→ **EXERCISE**
Copy the data precisely, character for character, and leave out every picture.

****

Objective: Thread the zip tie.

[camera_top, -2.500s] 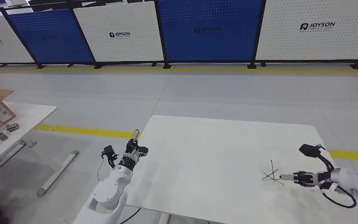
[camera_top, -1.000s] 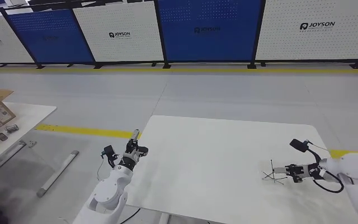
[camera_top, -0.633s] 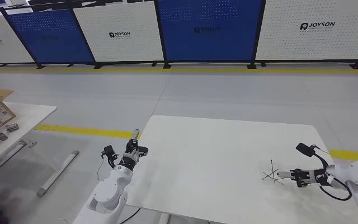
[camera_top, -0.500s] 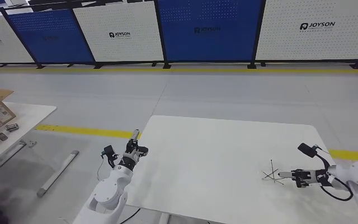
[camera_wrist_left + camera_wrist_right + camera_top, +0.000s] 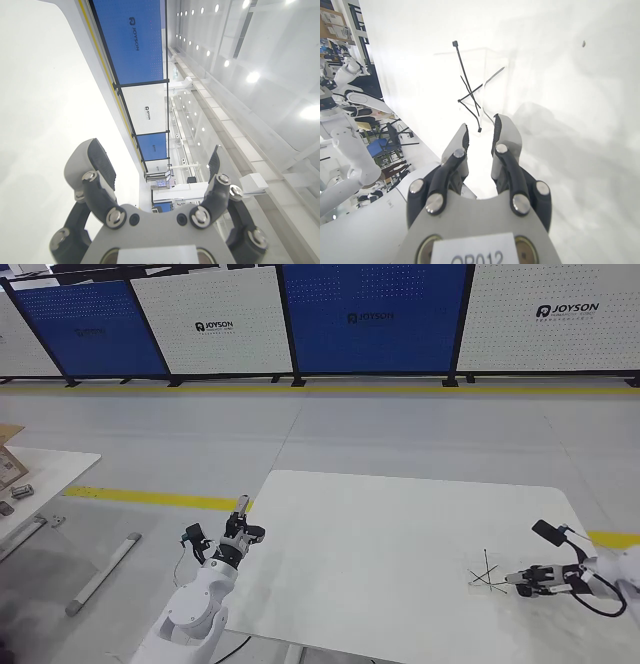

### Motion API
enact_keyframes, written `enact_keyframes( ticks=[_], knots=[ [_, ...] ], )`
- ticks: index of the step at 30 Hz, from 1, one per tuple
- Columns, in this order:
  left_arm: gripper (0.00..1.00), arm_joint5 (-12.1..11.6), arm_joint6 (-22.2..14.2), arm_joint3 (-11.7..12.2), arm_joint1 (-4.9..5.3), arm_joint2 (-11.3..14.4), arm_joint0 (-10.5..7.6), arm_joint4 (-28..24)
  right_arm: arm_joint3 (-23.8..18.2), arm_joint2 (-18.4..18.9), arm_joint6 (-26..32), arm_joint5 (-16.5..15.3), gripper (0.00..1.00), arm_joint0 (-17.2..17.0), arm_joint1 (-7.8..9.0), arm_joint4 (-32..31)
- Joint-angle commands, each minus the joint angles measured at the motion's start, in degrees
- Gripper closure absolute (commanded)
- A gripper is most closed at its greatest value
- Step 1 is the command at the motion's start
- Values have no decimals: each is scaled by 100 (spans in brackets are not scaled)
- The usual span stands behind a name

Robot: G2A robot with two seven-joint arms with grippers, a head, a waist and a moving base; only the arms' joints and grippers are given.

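Several thin black zip ties [image 5: 485, 574] [image 5: 470, 92] lie crossed in a small heap near the table's right end, seemingly inside a low clear box [image 5: 495, 62]. My right gripper [image 5: 516, 584] [image 5: 480, 122] hovers low just beside the heap, open by a narrow gap. The head of one tie [image 5: 479, 130] lies right in front of its fingertips, apart from them. My left gripper [image 5: 241, 507] [image 5: 156, 150] is held at the table's left edge, wide open and holding nothing, far from the ties.
The white table [image 5: 380, 554] is bare between the two arms. Its right edge runs close behind the right arm. A dark speck [image 5: 583, 44] lies on the tabletop beyond the ties.
The right gripper went in to the ties a second ago, then drew back a little to the right and toward the front edge. The left arm has not moved.
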Motion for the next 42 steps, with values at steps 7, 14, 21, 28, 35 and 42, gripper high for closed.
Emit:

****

→ **RESPONSE TO THIS EXERCISE**
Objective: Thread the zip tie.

[camera_top, -2.500s] 
[camera_top, -1.000s] 
[camera_top, -0.633s] 
[camera_top, -0.500s] 
[camera_wrist_left + camera_wrist_right + camera_top, +0.000s] 

### Motion API
enact_keyframes, written `enact_keyframes( ticks=[_], knots=[ [_, ...] ], )`
- ticks: index of the step at 30 Hz, from 1, one per tuple
- Columns, in this order:
  left_arm: gripper (0.00..1.00), arm_joint5 (-12.1..11.6), arm_joint6 (-22.2..14.2), arm_joint3 (-11.7..12.2), arm_joint1 (-4.9..5.3), arm_joint2 (-11.3..14.4), arm_joint0 (-10.5..7.6), arm_joint4 (-28..24)
  right_arm: arm_joint3 (-23.8..18.2), arm_joint2 (-18.4..18.9), arm_joint6 (-26..32), arm_joint5 (-16.5..15.3), gripper (0.00..1.00), arm_joint0 (-17.2..17.0), arm_joint1 (-7.8..9.0), arm_joint4 (-32..31)
- Joint-angle commands, each minus the joint angles measured at the motion's start, in degrees
- Gripper closure absolute (commanded)
- A gripper is most closed at its greatest value
- Step 1 is the command at the motion's start
- Values have no decimals: each is scaled by 100 (spans in brackets are not scaled)
- The usual span stands behind a name

Robot: G2A robot with two seven-joint arms with grippers, a head, a waist and a moving base; only the arms' joints and grippers are given.

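Several thin black zip ties [image 5: 485, 574] [image 5: 470, 92] lie crossed in a small heap near the table's right end, seemingly inside a low clear box [image 5: 495, 62]. My right gripper [image 5: 516, 584] [image 5: 480, 122] hovers low just beside the heap, open by a narrow gap. The head of one tie [image 5: 479, 130] lies right in front of its fingertips, apart from them. My left gripper [image 5: 241, 507] [image 5: 156, 150] is held at the table's left edge, wide open and holding nothing, far from the ties.
The white table [image 5: 380, 554] is bare between the two arms. Its right edge runs close behind the right arm. A dark speck [image 5: 583, 44] lies on the tabletop beyond the ties.
The right gripper went in to the ties a second ago, then drew back a little to the right and toward the front edge. The left arm has not moved.
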Motion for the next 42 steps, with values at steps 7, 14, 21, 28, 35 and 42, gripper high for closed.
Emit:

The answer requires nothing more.